■ Assignment ■
The answer must be every line of the records in which the string "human" appears.
Extracted information START
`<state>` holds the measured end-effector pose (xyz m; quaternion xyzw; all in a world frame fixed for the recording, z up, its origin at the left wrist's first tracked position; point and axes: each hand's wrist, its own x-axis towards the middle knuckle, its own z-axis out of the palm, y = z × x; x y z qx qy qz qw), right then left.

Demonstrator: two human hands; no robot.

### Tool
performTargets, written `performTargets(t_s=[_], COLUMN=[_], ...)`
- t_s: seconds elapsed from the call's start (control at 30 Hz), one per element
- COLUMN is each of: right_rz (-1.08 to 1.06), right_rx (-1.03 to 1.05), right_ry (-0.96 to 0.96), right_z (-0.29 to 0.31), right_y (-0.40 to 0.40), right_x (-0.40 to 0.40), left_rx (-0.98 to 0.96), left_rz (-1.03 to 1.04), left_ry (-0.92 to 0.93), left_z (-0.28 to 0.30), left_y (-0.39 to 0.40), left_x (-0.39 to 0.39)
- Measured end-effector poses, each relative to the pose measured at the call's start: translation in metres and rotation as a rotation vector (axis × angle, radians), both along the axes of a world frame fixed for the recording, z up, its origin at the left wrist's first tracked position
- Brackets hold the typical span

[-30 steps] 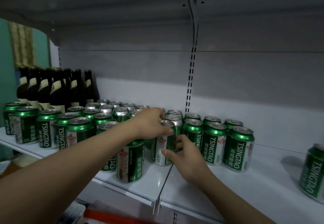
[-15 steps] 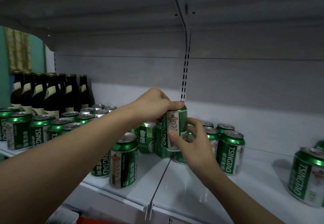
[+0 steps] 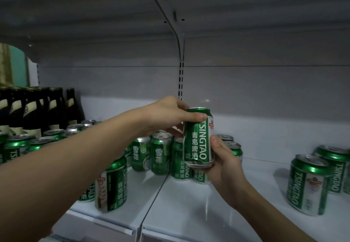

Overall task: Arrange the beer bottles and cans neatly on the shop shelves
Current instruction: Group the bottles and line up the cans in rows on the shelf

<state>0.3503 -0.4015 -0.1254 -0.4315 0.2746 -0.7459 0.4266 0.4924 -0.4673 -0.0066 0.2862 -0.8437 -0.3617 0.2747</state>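
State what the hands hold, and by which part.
One Tsingtao can: left hand grips its top rim, right hand its bottom.

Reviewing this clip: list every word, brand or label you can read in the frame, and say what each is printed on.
"TSINGTAO" and "青島啤酒": held can, in both hands.
"TSINGTAO": right front can.
"TSINGTAO": can behind it.
"雪花": two cans at mid shelf.
Bottle labels, the held can's red logo and fine print: too blurred to read.
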Motion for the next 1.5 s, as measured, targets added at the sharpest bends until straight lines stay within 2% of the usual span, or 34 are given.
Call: performTargets(t_s=[0.13,0.27,0.33,0.47,0.63,0.73,1.27,1.43,1.5], right_rz=[-0.171,-0.554,-0.724,-0.867,-1.045,-1.062,-0.757,-0.722,-0.681], right_rx=[-0.048,-0.023,-0.042,-0.096,0.068,0.181,0.695,0.721,0.693], right_ry=[0.194,0.550,0.578,0.485,0.578,0.614,0.749,0.748,0.714], right_z=[0.009,0.032,0.039,0.028,-0.002,-0.011,-0.031,-0.029,-0.025], right_y=[0.005,0.011,0.010,0.004,-0.009,-0.009,-0.010,-0.007,-0.005], right_x=[-0.023,-0.049,-0.065,-0.098,-0.133,-0.145,-0.149,-0.147,-0.145], left_rx=[-0.022,-0.032,-0.036,-0.055,-0.063,-0.052,-0.342,-0.384,-0.417], left_rz=[-0.041,-0.013,-0.029,-0.042,-0.054,-0.055,0.076,0.093,0.090], left_ry=[0.094,0.213,0.238,0.217,0.105,0.041,-0.477,-0.503,-0.437], left_z=[0.009,0.021,0.026,0.024,0.001,-0.011,-0.057,-0.061,-0.057], left_y=[0.006,0.008,0.011,0.012,0.000,-0.009,-0.031,-0.028,-0.021], left_x=[-0.022,-0.060,-0.082,-0.130,-0.178,-0.196,-0.222,-0.222,-0.220])
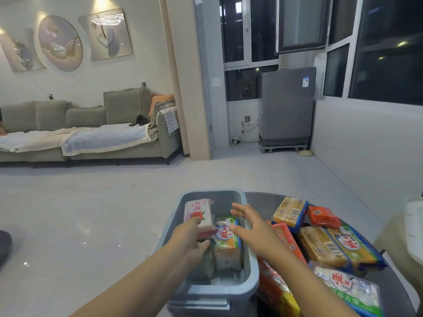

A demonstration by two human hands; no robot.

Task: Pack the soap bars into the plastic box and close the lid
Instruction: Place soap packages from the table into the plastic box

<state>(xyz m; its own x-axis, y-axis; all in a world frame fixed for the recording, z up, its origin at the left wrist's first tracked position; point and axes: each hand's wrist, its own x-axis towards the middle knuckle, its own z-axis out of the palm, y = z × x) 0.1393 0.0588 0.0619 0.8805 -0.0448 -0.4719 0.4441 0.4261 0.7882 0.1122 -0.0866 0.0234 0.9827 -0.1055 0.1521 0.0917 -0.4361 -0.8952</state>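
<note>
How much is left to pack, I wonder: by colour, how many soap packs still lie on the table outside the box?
Yellow or amber packs: 3
Orange-red packs: 3
White and green pack: 1
Total: 7

Indoor artificial light, evenly bright; wall spotlights [100,2] at upper left blow out and throw glare on the framed wall art [60,43], dark windows [386,49] at upper right show only small light reflections. Glossy floor [80,213] carries soft specular spots at lower left. Wide-angle bending at the edges, forearms at bottom slightly soft, shadows faint.
</note>
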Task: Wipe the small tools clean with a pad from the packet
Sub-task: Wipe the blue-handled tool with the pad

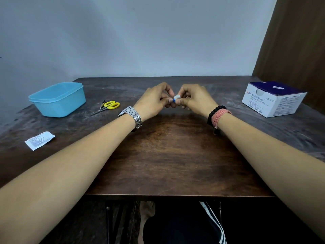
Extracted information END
■ Answer to the problem ■
Demonstrator: two human hands; no robot.
A demonstration by two human hands; no robot.

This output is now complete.